• WHAT TO WORK ON: Your task is to copy the stretch of lines in the records below that begins with the line containing "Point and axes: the" and ends with the line containing "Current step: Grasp", exactly as written, with nothing added.

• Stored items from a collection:
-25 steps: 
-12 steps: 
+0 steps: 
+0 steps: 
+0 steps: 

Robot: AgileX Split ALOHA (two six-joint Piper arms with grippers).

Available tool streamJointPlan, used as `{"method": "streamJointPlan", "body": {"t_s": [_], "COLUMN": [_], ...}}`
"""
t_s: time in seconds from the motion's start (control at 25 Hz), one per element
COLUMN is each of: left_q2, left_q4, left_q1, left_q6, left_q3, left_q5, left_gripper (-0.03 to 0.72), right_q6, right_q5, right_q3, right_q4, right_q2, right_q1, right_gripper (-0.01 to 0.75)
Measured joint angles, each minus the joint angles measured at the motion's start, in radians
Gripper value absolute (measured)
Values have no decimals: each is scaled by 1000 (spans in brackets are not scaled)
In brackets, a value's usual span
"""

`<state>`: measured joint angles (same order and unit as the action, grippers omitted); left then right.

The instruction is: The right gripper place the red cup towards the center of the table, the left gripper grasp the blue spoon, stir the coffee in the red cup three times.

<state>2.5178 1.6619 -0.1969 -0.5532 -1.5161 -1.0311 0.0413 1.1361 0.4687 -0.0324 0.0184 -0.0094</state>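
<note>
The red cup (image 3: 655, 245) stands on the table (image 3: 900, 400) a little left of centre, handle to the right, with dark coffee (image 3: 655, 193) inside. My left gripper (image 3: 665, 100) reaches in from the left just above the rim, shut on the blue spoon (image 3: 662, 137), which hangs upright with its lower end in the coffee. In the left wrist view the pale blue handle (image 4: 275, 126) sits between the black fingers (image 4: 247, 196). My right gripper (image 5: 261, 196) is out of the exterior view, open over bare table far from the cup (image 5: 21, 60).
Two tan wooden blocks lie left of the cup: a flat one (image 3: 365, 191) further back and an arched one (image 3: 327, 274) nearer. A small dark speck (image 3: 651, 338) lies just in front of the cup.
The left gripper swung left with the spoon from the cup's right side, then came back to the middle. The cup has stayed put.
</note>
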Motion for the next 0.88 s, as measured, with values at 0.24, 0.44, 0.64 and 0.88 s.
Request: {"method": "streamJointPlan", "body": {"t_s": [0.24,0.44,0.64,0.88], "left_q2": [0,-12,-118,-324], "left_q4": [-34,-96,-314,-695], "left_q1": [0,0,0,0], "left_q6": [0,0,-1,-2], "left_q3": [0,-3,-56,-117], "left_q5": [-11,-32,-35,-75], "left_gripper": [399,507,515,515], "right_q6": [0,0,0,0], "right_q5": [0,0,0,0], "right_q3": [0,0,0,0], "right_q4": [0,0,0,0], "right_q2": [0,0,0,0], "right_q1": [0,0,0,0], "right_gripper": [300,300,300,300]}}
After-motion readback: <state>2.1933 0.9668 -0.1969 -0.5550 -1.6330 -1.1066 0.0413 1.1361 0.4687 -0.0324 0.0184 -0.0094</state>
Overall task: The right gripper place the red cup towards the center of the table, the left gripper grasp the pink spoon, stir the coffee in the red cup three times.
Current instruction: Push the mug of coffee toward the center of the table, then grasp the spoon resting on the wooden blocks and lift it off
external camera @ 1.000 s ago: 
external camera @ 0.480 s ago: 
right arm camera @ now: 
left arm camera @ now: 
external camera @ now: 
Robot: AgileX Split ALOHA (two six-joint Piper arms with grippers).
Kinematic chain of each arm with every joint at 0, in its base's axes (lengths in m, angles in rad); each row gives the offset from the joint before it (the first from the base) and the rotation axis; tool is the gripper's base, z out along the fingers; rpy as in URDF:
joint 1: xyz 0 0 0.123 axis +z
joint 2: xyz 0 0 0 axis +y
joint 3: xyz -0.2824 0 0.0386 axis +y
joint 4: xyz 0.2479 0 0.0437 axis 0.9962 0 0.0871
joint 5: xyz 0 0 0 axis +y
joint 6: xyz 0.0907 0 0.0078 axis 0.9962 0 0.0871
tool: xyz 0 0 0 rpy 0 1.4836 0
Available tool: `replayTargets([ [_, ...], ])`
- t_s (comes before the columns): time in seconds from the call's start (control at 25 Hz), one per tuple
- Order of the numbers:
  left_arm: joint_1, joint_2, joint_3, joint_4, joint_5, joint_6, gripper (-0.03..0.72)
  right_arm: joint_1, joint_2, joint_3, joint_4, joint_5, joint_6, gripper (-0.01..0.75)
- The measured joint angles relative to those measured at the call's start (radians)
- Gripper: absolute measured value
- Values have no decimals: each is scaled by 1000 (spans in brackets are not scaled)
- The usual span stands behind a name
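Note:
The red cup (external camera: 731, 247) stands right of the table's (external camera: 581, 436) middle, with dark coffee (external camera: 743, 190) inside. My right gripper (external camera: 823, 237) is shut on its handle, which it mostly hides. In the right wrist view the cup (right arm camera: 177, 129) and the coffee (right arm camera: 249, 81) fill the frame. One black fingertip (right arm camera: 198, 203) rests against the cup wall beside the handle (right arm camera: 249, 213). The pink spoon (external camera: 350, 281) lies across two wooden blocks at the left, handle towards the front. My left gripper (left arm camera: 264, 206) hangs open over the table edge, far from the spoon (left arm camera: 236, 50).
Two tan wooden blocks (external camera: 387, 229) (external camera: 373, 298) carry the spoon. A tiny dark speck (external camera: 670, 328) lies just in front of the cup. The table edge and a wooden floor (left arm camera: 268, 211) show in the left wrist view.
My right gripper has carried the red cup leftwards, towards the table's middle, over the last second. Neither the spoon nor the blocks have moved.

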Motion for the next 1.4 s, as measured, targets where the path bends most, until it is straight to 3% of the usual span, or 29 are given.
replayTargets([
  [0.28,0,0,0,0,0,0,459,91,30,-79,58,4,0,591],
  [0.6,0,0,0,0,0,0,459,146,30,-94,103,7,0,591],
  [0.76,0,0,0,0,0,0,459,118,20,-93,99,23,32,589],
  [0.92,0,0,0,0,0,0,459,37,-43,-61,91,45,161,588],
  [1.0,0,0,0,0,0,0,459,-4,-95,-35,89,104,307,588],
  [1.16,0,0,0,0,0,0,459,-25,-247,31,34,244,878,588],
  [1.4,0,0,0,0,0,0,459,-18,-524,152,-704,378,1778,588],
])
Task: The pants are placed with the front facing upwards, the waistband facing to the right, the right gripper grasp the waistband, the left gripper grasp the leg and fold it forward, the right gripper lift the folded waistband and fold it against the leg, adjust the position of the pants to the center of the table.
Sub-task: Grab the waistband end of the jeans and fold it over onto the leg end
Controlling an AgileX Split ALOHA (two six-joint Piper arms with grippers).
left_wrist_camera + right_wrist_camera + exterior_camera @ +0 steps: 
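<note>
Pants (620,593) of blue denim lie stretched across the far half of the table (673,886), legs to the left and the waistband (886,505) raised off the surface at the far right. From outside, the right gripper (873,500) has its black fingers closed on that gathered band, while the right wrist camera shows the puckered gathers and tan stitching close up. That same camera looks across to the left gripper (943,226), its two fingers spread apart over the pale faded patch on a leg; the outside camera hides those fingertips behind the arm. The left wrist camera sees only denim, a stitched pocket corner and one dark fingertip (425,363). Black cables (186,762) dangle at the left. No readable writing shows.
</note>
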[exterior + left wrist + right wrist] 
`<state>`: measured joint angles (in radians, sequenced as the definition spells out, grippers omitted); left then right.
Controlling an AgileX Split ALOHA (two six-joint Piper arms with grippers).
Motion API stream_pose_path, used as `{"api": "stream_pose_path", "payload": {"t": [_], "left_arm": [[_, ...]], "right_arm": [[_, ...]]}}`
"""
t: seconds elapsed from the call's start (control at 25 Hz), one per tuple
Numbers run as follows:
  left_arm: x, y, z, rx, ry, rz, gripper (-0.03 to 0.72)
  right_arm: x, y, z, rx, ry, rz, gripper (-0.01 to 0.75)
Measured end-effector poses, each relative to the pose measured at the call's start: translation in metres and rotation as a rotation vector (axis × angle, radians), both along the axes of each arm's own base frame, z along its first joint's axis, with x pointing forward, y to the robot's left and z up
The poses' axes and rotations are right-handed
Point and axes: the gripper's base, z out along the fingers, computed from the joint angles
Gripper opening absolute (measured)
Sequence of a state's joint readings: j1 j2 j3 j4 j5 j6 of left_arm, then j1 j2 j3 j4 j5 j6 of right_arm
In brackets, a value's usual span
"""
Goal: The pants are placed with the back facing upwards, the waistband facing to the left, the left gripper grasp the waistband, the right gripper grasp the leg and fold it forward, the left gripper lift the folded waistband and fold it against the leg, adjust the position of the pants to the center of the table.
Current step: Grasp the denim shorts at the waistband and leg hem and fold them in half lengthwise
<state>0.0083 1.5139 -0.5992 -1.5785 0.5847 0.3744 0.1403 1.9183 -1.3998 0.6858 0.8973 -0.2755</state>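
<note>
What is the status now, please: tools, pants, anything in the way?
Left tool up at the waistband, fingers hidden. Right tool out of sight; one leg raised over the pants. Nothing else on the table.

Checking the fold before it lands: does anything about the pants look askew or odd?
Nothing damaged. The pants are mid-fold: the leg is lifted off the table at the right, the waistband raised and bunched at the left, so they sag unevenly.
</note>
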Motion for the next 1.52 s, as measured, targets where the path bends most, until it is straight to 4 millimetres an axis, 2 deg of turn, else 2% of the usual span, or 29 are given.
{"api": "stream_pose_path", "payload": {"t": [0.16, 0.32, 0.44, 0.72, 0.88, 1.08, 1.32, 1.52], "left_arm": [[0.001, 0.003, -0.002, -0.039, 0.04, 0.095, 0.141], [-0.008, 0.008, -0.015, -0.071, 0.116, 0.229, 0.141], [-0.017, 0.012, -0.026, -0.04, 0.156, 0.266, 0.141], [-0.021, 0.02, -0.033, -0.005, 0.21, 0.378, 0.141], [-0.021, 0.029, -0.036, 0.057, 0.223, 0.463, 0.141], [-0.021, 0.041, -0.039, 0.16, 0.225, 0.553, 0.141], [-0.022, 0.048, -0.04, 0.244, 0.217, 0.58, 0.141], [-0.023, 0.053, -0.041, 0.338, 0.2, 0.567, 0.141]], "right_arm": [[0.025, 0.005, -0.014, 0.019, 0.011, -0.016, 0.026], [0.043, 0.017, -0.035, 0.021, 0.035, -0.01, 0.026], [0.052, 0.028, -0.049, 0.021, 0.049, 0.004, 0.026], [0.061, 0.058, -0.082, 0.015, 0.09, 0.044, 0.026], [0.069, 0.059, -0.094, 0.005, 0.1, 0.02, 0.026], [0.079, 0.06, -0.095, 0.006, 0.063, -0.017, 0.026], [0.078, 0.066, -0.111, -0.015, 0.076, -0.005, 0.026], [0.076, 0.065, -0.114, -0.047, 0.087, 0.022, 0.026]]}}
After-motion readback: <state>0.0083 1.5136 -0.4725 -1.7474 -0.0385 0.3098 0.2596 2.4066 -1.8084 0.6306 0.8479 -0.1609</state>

• ANSWER AREA:
Point and axes: the gripper's base, z out along the fingers, computed from the joint angles
Gripper opening absolute (measured)
Sequence of a state's joint readings: j1 j2 j3 j4 j5 j6 of left_arm, then j1 j2 j3 j4 j5 j6 of right_arm
In brackets, a value's usual span
"""
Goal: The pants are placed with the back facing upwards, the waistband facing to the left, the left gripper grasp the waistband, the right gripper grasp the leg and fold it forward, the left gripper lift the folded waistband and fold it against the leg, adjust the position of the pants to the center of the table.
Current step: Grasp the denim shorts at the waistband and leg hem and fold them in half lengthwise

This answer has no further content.